The delay caused by Powerwave could last between three months and a year, depending on the bankruptcy proceedings, said Richard Bennett, a wireless communications expert with the Information Technology and Innovation Foundation.
Metro did not comment, referring all questions to the wireless carriers that are supervising the work.
However, Metro General Manager Richard Sarles has said wireless installers have to go through rigorous safety training, some of which can take up to a year.
Powerwave has the contract to do the work in the Metro system, which is overseen and paid for by several wireless companies.
But Powerwave says those companies haven't paid millions of dollars they owe.
"The project has not been, and is not projected to be, profitable for [Powerwave]. [Powerwave] has had ongoing disputes with the [wireless carriers], including [Powerwave's] attempt to collect millions of dollars of cost overruns incurred in connection with the project," the company's bankruptcy documents say.

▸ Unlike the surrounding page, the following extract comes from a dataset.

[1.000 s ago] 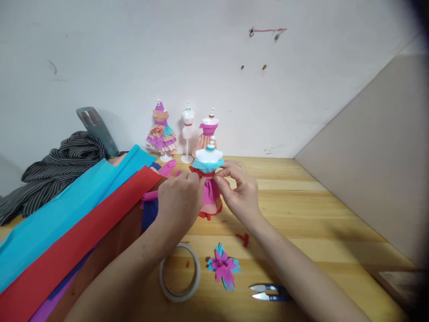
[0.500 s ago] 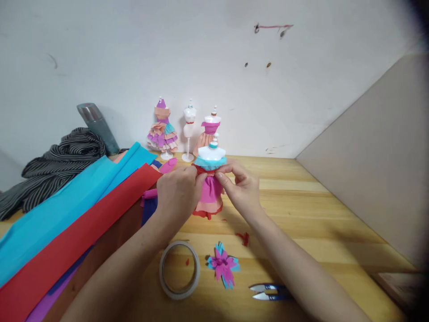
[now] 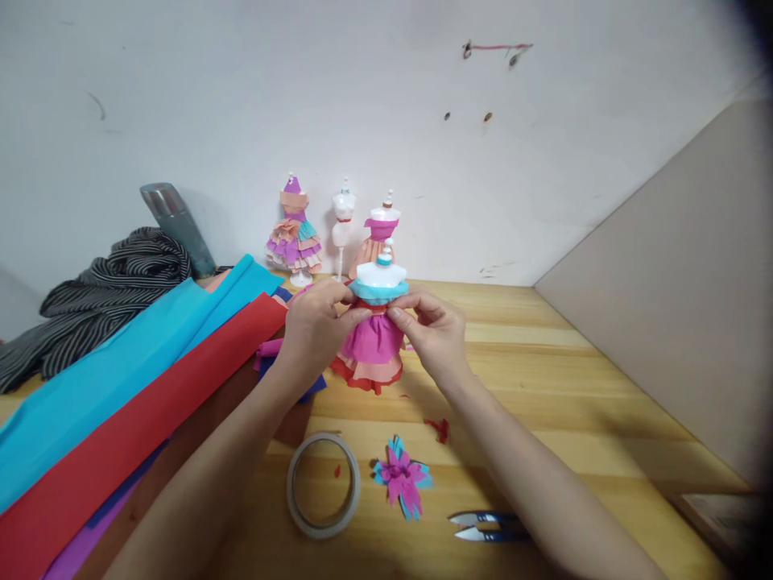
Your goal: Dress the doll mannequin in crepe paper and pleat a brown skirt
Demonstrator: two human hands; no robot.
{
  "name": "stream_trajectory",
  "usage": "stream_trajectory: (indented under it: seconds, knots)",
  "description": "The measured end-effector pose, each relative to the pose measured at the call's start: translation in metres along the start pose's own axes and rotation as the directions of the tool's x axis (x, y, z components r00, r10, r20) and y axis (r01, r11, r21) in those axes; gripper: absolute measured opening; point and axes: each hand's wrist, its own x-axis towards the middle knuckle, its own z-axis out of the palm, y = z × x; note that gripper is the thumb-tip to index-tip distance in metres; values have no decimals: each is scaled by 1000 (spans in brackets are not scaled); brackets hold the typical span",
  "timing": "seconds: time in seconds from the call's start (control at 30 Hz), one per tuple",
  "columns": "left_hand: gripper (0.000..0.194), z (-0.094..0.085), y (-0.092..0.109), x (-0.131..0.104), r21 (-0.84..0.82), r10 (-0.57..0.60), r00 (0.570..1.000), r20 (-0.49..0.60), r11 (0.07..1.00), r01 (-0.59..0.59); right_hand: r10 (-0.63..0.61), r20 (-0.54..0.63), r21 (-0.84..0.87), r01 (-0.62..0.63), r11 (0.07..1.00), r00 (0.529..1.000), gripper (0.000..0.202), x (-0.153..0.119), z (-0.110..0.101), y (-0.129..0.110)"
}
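Note:
A small white mannequin [image 3: 380, 275] stands upright on the table, dressed in a blue paper top [image 3: 379, 292], a red waistband and a layered skirt [image 3: 371, 342] of magenta, peach and red. On the left of its waist, my left hand [image 3: 320, 322] pinches the dress between thumb and fingers. My right hand [image 3: 433, 326] grips the right side of the waist in the same way, thumb in front. The fingertips behind the dress are partly hidden.
Three more mannequins, including a ruffled one [image 3: 294, 234], stand by the wall. Crepe paper sheets [image 3: 150, 395] and striped cloth [image 3: 121, 282] lie left. Nearer are a tape roll [image 3: 293, 483], paper flower [image 3: 403, 477], red scraps [image 3: 442, 431] and thread snips [image 3: 483, 528].
My left hand has opened from a tighter fist and shifted slightly left. More of the skirt's left side and the blue top now shows. My right hand has barely moved.

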Motion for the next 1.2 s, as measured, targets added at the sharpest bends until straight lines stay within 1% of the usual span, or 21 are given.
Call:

In October, Sarles asked Congress for more time to complete the work, saying he did not expect full coverage in Metro tunnels until December 2015. The project "has required significantly more time than any of the parties envisioned," he wrote in a letter.
But the wireless carriers in charge of the contract, including Sprint, T-Mobile, Verizon and AT&T, blamed Metro for many of the delays in a 2011 letter obtained earlier by The Washington Examiner. The letter said Metro safety escorts arrived late or unprepared for work alongside Powerwave employees. And Metro took 100 or more days to approve plans for work, as papers were pushed from department to department.
The lack of cellphone service is a safety concern for officials, as Metro often warns riders of problems via Twitter and text messages. Metro has service in most of its underground stations but is still awaiting coverage in the tunnels.
The carriers paying Powerwave said
Thursday night they weren't sure how long the company's bankruptcy would delay the work.
"At this early stage, we are assessing the impact, if any, the [bankruptcy] filing may have on the [Metro] project," Melanie Ortel, a spokeswoman for the carriers, wrote in an email. "Riders will not experience any interference to current service in the [Metro] stations."
Powerwave did not return calls seeking comment.